- _Exercise goal_
Output the entries below exactly, from the first line to the line holding "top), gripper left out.", both included.

(Source data)

╔══

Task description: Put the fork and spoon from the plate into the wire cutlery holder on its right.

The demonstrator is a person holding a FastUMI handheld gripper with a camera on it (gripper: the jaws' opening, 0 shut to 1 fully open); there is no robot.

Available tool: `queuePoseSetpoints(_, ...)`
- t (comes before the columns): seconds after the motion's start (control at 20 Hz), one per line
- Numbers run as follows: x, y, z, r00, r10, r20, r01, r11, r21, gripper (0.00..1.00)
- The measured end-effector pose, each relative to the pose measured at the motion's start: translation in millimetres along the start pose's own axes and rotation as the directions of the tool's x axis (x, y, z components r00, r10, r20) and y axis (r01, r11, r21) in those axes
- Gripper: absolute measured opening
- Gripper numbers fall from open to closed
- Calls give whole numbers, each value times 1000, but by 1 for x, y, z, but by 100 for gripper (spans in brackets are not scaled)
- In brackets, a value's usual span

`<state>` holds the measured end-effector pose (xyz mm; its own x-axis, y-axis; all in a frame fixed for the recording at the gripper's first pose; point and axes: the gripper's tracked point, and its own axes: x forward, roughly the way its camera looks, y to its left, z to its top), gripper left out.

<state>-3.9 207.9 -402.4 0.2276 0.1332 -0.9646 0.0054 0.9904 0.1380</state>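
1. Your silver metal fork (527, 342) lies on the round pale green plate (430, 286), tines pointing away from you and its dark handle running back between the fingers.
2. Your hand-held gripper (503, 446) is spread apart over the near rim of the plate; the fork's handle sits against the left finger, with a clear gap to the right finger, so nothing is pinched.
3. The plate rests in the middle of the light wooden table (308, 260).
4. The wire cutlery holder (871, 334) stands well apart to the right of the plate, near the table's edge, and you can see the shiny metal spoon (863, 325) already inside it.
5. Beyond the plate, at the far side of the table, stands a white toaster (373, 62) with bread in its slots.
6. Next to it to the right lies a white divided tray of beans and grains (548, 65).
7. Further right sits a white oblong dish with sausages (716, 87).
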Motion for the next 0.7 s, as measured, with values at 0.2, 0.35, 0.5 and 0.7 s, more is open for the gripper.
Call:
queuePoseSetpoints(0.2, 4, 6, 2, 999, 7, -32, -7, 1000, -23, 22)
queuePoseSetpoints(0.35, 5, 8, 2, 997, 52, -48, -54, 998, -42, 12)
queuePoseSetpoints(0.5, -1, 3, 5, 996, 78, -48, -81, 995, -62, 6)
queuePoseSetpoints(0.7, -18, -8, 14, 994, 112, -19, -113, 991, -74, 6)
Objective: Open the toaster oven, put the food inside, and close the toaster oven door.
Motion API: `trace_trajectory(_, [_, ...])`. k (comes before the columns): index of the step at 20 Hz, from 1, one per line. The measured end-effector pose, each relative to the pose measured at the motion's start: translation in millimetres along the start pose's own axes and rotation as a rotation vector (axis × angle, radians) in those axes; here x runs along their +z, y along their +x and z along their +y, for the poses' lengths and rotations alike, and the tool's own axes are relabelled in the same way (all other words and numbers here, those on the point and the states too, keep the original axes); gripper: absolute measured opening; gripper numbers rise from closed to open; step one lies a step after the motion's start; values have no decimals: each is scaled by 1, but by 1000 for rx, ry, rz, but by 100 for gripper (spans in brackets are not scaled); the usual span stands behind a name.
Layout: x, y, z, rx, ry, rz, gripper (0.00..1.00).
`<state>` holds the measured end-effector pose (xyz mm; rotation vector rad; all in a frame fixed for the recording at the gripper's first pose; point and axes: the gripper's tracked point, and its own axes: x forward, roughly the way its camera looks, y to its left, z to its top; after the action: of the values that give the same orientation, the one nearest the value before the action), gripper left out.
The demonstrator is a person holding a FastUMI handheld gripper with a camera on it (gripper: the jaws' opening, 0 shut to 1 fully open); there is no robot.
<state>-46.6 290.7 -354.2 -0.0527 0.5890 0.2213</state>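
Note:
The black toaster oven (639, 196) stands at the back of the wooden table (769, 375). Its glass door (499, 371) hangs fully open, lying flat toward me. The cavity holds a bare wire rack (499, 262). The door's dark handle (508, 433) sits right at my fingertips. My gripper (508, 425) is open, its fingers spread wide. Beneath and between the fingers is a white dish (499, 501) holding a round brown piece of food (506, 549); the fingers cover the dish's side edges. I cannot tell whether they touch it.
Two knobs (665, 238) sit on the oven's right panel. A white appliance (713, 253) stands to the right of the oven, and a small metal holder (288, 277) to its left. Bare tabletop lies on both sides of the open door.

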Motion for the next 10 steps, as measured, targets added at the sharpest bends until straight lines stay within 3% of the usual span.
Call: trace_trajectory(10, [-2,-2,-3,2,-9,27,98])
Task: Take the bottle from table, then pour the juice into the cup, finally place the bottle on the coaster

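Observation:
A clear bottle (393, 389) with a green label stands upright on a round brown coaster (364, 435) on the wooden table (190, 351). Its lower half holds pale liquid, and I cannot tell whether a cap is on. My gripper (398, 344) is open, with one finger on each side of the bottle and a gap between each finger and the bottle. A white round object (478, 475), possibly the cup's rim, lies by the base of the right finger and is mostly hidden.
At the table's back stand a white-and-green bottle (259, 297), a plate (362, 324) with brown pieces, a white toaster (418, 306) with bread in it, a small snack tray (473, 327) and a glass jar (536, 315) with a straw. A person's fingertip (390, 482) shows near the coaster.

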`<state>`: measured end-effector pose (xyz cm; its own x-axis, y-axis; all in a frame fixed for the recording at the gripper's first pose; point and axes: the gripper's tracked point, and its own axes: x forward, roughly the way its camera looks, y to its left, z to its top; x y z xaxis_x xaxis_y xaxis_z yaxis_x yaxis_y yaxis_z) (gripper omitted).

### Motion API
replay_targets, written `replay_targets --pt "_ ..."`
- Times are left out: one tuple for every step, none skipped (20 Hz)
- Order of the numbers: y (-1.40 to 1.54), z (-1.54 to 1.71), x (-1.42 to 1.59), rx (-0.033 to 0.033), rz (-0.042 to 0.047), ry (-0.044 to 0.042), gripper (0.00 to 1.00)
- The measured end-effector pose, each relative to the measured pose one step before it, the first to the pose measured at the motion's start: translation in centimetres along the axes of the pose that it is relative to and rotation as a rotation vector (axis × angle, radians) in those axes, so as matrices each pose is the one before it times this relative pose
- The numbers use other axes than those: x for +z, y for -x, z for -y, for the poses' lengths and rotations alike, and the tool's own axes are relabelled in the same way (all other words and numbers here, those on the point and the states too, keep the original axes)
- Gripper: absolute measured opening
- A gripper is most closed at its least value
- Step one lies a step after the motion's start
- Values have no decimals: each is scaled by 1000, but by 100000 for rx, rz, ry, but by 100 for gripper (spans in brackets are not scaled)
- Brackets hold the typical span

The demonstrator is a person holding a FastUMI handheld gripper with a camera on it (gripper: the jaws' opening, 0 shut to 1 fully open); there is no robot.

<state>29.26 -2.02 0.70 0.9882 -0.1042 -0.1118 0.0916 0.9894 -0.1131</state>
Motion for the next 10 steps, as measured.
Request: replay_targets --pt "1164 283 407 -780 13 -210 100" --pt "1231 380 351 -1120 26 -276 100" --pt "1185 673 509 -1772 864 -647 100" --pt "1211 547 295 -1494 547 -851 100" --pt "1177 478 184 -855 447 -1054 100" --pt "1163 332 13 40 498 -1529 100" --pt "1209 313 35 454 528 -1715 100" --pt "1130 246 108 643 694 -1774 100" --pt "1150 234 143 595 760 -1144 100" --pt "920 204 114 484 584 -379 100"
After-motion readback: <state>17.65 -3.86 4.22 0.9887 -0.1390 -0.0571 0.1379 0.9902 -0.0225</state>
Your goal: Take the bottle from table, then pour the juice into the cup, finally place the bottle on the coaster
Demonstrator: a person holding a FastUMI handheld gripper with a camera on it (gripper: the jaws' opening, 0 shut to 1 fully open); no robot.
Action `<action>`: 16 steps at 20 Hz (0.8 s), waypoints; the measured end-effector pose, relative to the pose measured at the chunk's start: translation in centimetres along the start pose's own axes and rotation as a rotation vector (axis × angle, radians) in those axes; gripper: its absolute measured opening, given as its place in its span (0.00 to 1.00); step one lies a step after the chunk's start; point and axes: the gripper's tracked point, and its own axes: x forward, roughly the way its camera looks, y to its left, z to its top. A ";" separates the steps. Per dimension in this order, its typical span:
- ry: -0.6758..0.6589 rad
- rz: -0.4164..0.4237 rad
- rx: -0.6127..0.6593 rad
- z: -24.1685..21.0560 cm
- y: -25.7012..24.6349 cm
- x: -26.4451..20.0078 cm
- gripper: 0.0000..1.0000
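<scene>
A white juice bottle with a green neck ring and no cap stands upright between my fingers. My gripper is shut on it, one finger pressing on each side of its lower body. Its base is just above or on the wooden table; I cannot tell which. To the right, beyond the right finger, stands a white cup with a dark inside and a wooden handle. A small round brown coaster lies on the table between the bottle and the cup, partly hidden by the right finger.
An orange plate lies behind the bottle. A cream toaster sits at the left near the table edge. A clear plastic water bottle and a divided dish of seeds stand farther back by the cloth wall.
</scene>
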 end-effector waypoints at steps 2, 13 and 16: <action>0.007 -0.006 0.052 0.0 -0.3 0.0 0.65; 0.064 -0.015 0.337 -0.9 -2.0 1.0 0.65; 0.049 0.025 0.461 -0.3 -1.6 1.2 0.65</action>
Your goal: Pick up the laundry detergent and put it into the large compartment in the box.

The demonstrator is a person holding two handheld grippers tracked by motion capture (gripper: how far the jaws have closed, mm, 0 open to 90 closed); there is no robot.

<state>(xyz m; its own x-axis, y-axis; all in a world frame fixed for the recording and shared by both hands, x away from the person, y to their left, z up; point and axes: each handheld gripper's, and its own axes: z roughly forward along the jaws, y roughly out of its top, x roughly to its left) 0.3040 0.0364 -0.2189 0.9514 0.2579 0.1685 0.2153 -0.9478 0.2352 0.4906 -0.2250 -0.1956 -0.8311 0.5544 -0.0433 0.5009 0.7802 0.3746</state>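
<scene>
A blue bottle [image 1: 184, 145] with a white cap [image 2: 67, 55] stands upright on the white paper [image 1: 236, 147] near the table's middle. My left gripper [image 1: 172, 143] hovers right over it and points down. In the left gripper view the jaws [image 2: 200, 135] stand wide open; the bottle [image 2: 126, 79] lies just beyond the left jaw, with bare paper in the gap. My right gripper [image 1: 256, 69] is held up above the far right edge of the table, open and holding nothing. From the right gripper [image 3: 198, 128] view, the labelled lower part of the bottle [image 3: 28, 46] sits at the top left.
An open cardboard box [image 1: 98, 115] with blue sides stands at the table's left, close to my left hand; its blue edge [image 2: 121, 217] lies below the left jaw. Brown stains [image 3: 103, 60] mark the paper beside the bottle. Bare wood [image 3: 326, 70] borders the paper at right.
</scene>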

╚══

- _Reply_
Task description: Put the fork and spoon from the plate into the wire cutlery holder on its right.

The demonstrator is a person holding a FastUMI handheld gripper with a camera on it (gripper: the jaws' opening, 0 shut to 1 fully open); there is no robot.

Available tool: `queuePoseSetpoints(_, ...)`
- t (comes before the columns): seconds after the motion's start (control at 20 Hz), one per line
- Numbers run as follows: x, y, z, r00, r10, r20, r01, r11, r21, gripper (0.00..1.00)
- The measured end-effector pose, each relative to the pose measured at the motion's start: translation in millimetres along the start pose's own axes and rotation as the directions of the tool's x axis (x, y, z components r00, r10, r20) and y axis (r01, r11, r21) in those axes
- Gripper: absolute measured opening
- Gripper numbers fall from open to closed
- Calls give whole numbers, each value times 1000, but by 1 for x, y, z, but by 100 for gripper (spans in brackets are not scaled)
- In brackets, a value's usual span

`<state>` holds the measured end-effector pose (xyz mm; its own x-axis, y-axis; all in a frame fixed for the recording at the gripper's first pose; point and axes: the gripper's tracked point, and its own axes: x forward, roughly the way its camera looks, y to its left, z to its top), gripper left out.

The response to the exercise is complete.